### Data
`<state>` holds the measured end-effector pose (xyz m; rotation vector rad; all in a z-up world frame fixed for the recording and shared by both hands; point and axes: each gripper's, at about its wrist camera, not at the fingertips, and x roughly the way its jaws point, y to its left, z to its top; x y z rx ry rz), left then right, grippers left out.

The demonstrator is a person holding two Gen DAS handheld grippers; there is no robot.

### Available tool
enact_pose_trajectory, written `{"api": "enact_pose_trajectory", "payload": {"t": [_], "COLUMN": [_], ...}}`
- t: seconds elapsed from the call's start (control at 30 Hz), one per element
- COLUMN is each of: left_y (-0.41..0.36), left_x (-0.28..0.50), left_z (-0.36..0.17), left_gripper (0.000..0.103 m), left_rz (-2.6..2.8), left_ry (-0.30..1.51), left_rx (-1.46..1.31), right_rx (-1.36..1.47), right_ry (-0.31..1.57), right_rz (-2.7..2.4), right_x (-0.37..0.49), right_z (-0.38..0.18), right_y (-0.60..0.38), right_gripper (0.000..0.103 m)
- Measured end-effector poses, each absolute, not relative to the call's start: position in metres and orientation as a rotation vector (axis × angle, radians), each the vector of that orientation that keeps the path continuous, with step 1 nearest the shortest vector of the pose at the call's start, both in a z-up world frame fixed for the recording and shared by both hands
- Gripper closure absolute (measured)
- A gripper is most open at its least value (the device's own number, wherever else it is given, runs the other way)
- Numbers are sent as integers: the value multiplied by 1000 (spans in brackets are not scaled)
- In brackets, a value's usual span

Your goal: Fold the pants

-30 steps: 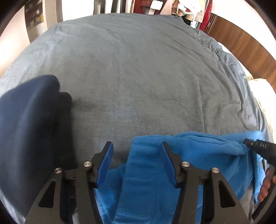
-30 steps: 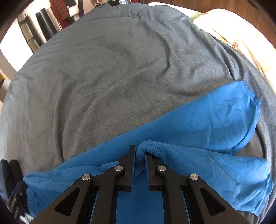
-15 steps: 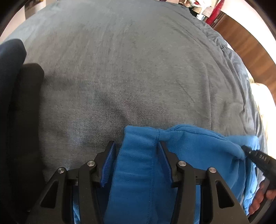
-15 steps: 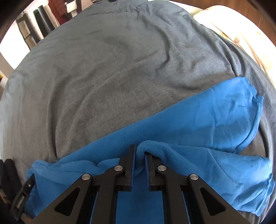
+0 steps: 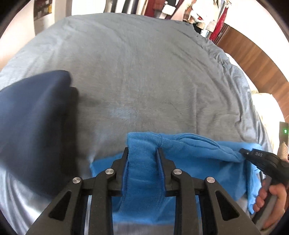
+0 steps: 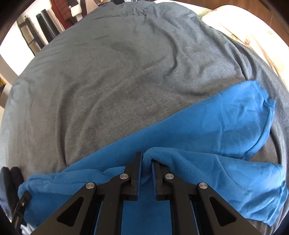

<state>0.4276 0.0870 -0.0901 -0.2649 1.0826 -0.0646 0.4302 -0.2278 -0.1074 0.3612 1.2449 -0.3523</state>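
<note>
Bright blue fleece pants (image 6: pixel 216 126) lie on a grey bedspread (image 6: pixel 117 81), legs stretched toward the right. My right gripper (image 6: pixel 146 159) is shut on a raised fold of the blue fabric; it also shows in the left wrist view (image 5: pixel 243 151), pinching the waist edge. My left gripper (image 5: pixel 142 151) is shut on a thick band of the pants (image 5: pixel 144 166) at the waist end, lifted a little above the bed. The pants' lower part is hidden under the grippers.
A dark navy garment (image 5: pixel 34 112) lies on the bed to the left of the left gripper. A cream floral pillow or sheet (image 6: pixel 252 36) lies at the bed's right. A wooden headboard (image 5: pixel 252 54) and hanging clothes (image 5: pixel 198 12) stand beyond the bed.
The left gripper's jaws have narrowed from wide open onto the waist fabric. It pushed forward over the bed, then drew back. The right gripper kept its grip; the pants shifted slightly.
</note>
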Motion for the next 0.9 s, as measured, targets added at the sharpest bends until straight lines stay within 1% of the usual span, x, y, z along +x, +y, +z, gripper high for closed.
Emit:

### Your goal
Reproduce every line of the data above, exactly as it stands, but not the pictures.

### Task answer
`<state>` holds the measured end-effector pose (xyz m; rotation vector rad; all in a z-up world frame fixed for the recording and shared by both hands; point and axes: each gripper's, at about its wrist camera, not at the fingertips, and x roughly the way its jaws point, y to its left, z to its top; x y z rx ry rz), left then right, grippers left out.

The demonstrator is a person holding two Gen DAS handheld grippers; there is no robot.

### Available tool
enact_pose_trajectory, written `{"api": "enact_pose_trajectory", "payload": {"t": [_], "COLUMN": [_], ...}}`
- t: seconds elapsed from the call's start (control at 30 Hz), one per element
- COLUMN is each of: left_y (-0.41..0.36), left_x (-0.28..0.50), left_z (-0.36..0.17), left_gripper (0.000..0.103 m), left_rz (-2.6..2.8), left_ry (-0.30..1.51), left_rx (-1.46..1.31), right_rx (-1.36..1.47), right_ry (-0.31..1.57), right_rz (-2.7..2.4), right_x (-0.37..0.49), right_z (-0.38..0.18), right_y (-0.60..0.38), right_gripper (0.000..0.103 m)
- Measured end-effector poses, each absolute, not relative to the call's start: position in metres and orientation as a rotation vector (axis × angle, radians), each the vector of that orientation that keeps the path continuous, with step 1 nearest the shortest vector of the pose at the call's start, both in a z-up world frame fixed for the recording and shared by both hands
- Gripper closure absolute (measured)
- A gripper is most open at its least value (the device's own number, wherever else it is given, runs the other way)
- Numbers are sent as integers: the value multiplied by 1000 (spans in brackets are not scaled)
- In brackets, a value's usual span

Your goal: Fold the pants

-30 steps: 
-30 steps: 
-15 steps: 
-15 steps: 
+0 steps: 
+0 steps: 

<state>0.4276 0.0870 -0.0901 -0.2649 1.0826 -0.0646 0.4302 -0.2278 -0.1074 0.3612 1.2449 -0.3523</state>
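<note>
Bright blue fleece pants (image 6: pixel 216 126) lie on a grey bedspread (image 6: pixel 117 81), legs stretched toward the right. My right gripper (image 6: pixel 146 159) is shut on a raised fold of the blue fabric; it also shows in the left wrist view (image 5: pixel 243 151), pinching the waist edge. My left gripper (image 5: pixel 142 151) is shut on a thick band of the pants (image 5: pixel 144 166) at the waist end, lifted a little above the bed. The pants' lower part is hidden under the grippers.
A dark navy garment (image 5: pixel 34 112) lies on the bed to the left of the left gripper. A cream floral pillow or sheet (image 6: pixel 252 36) lies at the bed's right. A wooden headboard (image 5: pixel 252 54) and hanging clothes (image 5: pixel 198 12) stand beyond the bed.
The left gripper's jaws have narrowed from wide open onto the waist fabric. It pushed forward over the bed, then drew back. The right gripper kept its grip; the pants shifted slightly.
</note>
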Motion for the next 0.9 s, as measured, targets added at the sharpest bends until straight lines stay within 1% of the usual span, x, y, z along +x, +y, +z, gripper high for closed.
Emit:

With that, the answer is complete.